Je lis dans le New Yorker un article intitulé « Inside Russia's secret campaign of sabotage in Europe » (Au cœur de la campagne secrète de sabotage de la Russie en Europe) et, après 15 ans, je demande enfin un nouveau passeport.
Plus de jours ensoleillés que d'habitude, disons-nous en nous frottant les mains glacées, tout en essayant de garder l'équilibre sur les chemins non déblayés et non gravillonnés.
J'écoute un épisode de « This American Life » sur les journalistes et streamers autoproclamés de Portland et j'achète un adaptateur secteur UE-États-Unis.
L'hiver de mars revient, comme chaque année, écrit mon amie Isabel. Je soupire et regarde les montagnes de neige fondante devant les maisons grises, les voitures grises, le ciel gris. Dans mon fil d'actualité, des nouvelles du Groenland et l'annonce que mon ESTA a été approuvé.

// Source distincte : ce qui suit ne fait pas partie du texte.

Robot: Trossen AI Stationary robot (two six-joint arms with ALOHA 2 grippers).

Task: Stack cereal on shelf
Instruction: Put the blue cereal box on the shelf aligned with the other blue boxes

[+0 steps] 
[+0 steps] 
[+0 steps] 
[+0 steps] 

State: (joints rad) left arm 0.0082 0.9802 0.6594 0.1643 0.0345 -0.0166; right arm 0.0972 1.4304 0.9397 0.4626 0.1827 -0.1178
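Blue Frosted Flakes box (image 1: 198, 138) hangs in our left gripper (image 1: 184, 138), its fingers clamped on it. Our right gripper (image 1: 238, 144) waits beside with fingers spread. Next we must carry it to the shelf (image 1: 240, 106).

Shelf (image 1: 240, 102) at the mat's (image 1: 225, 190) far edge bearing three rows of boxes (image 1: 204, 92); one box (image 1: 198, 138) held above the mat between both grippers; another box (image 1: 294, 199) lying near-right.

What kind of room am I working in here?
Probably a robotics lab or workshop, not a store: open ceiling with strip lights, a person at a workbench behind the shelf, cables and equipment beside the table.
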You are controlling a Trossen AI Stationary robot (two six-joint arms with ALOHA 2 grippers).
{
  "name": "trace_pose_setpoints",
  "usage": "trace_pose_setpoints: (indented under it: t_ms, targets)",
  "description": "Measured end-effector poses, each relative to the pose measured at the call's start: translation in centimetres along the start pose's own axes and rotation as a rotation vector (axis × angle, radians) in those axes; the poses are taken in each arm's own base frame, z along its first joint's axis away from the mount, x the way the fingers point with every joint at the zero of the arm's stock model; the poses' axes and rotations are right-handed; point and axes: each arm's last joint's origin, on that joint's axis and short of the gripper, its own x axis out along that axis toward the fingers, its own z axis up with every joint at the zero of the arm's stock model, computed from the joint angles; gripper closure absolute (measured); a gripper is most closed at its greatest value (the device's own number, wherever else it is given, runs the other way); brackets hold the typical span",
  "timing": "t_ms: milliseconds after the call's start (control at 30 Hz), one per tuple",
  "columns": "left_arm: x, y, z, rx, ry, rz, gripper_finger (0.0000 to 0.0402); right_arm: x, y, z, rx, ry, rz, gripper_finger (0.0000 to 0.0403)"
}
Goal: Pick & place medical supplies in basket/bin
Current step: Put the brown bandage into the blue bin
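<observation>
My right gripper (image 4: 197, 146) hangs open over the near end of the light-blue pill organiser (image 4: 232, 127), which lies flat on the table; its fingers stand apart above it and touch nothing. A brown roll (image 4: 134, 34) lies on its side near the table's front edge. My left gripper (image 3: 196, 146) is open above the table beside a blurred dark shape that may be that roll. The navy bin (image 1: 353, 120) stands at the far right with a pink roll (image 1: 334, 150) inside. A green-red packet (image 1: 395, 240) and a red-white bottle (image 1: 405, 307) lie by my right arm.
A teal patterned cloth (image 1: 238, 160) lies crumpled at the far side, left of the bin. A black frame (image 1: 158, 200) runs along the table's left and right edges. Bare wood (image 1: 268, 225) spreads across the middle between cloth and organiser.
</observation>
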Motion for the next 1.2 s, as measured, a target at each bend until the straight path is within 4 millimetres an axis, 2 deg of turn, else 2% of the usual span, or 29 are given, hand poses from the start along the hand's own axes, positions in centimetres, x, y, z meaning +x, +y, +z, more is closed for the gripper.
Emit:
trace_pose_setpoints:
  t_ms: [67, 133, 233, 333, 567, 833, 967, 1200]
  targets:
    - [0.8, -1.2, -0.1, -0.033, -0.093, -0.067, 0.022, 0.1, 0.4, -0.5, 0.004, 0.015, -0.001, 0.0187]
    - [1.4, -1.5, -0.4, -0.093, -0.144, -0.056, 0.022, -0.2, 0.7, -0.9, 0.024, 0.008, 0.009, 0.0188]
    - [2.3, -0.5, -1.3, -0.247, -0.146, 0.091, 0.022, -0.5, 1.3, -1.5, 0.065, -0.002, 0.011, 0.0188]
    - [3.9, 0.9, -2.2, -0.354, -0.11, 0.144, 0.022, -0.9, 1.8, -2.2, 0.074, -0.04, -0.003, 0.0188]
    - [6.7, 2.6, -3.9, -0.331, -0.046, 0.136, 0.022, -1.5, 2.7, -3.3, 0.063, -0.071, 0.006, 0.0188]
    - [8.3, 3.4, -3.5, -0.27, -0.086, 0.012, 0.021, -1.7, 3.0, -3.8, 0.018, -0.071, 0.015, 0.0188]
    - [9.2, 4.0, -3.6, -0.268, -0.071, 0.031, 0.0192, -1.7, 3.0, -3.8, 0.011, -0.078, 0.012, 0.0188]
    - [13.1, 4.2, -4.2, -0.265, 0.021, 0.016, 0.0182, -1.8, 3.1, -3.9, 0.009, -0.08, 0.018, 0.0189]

Année du Cheval à partir du 17 février, nous nous promettons mutuellement et faisons référence à la nouvelle année chinoise, placée sous le signe du Cheval de Feu, qui devrait nous offrir une année formidable, pleine de force et de succès. Nous trinquons avec notre bière dans des bars de quartier terriblement enfumés.
Le lendemain, je suis bousculé par la foule dans le métro U8 et je sens particulièrement fort l'odeur de fumée sur le col de ma veste. Dans le « Berliner Fenster », je vois les prévisions météo : une nouvelle vague de neige. Sur mon téléphone portable, le message : le vol est réservé. Je pousse un soupir de soulagement. Ça y est, c'est décidé, je vais pouvoir quitter Berlin avant la fin de l'hiver.
La dernière fois que je suis allé aux États-Unis, c'était en 2010. Je rendais visite à des amis de la famille à Salt Lake City. On m'a expliqué ce qu'étaient les mormons, on m'a expliqué qu'ils ne buvaient ni alcool ni café et que c'était pour cela qu'il y avait autant de glaciers, car ils aimaient manger des glaces le soir. J'étais fasciné par ce petit groupe, par ce « phénomène » qui semblait alors si minime, si particulier et si peu répandu.
Seize ans plus tard, le New York Magazine titre : « Comment les mormons ont conquis la culture pop », et j'ai depuis longtemps appris qu'on ne parle plus de mormons, mais de « membres de l'Église de Jésus-Christ des Saints des Derniers Jours ».
Le pays que je vais visiter dans moins de deux semaines n'est plus le même, et pas seulement à ce niveau-là. Il a changé à bien des égards, et jusqu'à présent, je ne l'ai découvert qu'à travers ma consommation excessive des médias américains. Je m'imagine avoir une idée précise de ce pays, mais je sais très bien que je me trompe complètement.
Je connais surtout les États-Unis à travers leurs grandes villes et leurs centres culturels, dont l'environnement intellectuel a déterminé mon approche de la culture américaine. J'ai parfois l'impression de voir les États-Unis comme un diorama. Un monde miniature dans lequel les extrêmes apparaissent clairement à travers mes lunettes européennes, de l'autre côté d'un très grand océan : ceci est noir, cela est blanc. Les nuances de gris s'estompent au-delà de l'océan.
Alors que je contemple la grisaille hivernale berlinoise, je peux enfin commencer à m'enthousiasmer. Je me réjouis des nuances de gris d'un pays qui nous apparaît si souvent dans ses extrêmes. Je peux me réjouir de voir ce qui a changé et comment, et je peux le faire dans tant d'États différents. Je fais un petit saut sur la glace berlinoise et je manque de tomber, mais l'année du cheval a déjà commencé et je parviens à me rattraper.
Les opinions exprimées dans ce texte sont celles de l'autrice et ne reflètent pas nécessairement les opinions ou les positions du Goethe-Institut.